▶ [Exercise brief]: The lines to copy are those in the listing that hold the word "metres".
----
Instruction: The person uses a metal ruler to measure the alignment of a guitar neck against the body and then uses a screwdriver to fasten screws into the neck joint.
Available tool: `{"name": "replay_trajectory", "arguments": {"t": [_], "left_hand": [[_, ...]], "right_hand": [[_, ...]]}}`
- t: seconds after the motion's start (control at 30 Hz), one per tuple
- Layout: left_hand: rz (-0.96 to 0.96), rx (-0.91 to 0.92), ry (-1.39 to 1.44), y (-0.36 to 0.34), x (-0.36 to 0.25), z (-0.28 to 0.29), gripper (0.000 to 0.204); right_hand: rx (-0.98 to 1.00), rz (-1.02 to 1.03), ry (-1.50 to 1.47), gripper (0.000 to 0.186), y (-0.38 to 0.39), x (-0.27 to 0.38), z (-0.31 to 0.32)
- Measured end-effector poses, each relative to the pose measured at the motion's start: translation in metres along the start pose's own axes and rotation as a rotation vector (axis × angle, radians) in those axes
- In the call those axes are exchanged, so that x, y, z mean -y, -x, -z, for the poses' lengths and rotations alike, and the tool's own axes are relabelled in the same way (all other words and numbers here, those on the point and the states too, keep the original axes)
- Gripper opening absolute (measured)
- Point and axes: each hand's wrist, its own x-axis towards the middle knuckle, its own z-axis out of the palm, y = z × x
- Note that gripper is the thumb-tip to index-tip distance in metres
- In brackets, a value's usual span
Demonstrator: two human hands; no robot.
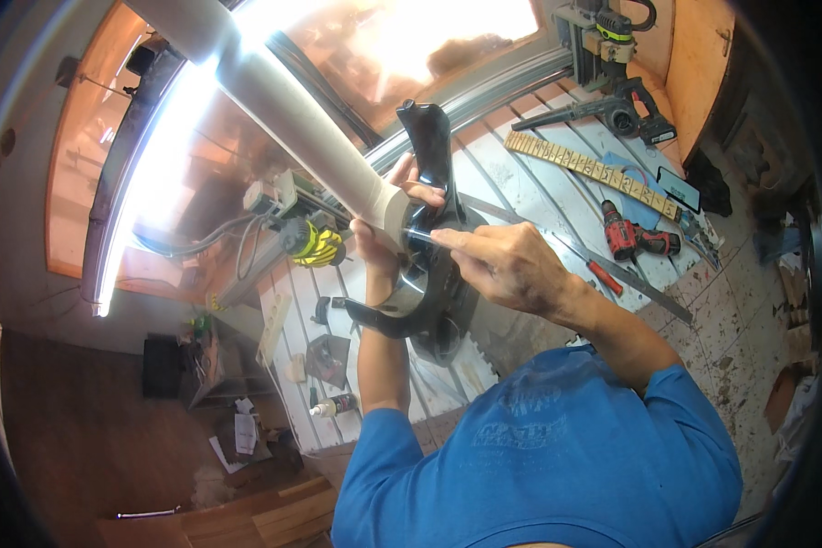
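My left hand (pixel 378 248) grips a glossy black curved part (pixel 426 137), with fingers wrapped behind it, where it meets the collar of a long pale tube (pixel 297 128) slanting from the upper left. The part has an upright arm and a curved lower arm. My right hand (pixel 500 265) is closed around a slim, shiny object (pixel 420 235), index finger extended along it, its tip at the black part beside the collar. I cannot make out exactly what that object is.
Beyond lie a slatted worktable (pixel 475 151), cordless blower (pixel 621 117), marked guitar neck (pixel 557 156), red drill (pixel 623 233), red-handled screwdriver (pixel 603 277), long metal straightedge (pixel 653 301) and phone (pixel 679 187). A bright light bar (pixel 160 169) and yellow-black machine fitting (pixel 316 242) are left; a small bottle (pixel 333 406) sits low.
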Motion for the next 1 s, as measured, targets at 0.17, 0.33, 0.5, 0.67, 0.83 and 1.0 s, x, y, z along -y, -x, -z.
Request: {"name": "replay_trajectory", "arguments": {"t": [0.17, 0.33, 0.5, 0.67, 0.83, 1.0], "left_hand": [[0.002, 0.005, -0.016, -0.001, -0.002, -0.001, 0.132], [0.045, -0.04, -0.026, 0.002, -0.003, -0.002, 0.132], [0.101, -0.046, 0.029, 0.005, -0.002, -0.002, 0.134], [0.119, -0.033, 0.067, 0.004, -0.003, -0.003, 0.133], [0.117, -0.037, 0.057, 0.006, -0.002, 0.001, 0.132], [0.105, -0.037, -0.001, 0.004, -0.001, 0.001, 0.13]], "right_hand": [[-0.02, -0.017, 0.006, 0.033, -0.007, -0.003, 0.002], [-0.044, -0.017, 0.008, 0.034, -0.013, -0.005, 0.007], [-0.019, -0.06, 0.032, 0.031, -0.018, -0.01, 0.011], [-0.029, -0.07, 0.042, 0.03, -0.018, -0.013, 0.009], [-0.021, -0.074, -0.002, 0.03, -0.017, -0.007, 0.01], [0.02, -0.087, -0.033, 0.031, -0.013, 0.001, 0.009]]}}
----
▶ [Response]:
- Measured end-effector poses, each relative to the pose measured at the motion's start: translation in metres along the start pose's own axes and rotation as a rotation vector (axis × angle, radians) in those axes
- Note that gripper is the thumb-tip to index-tip distance in metres

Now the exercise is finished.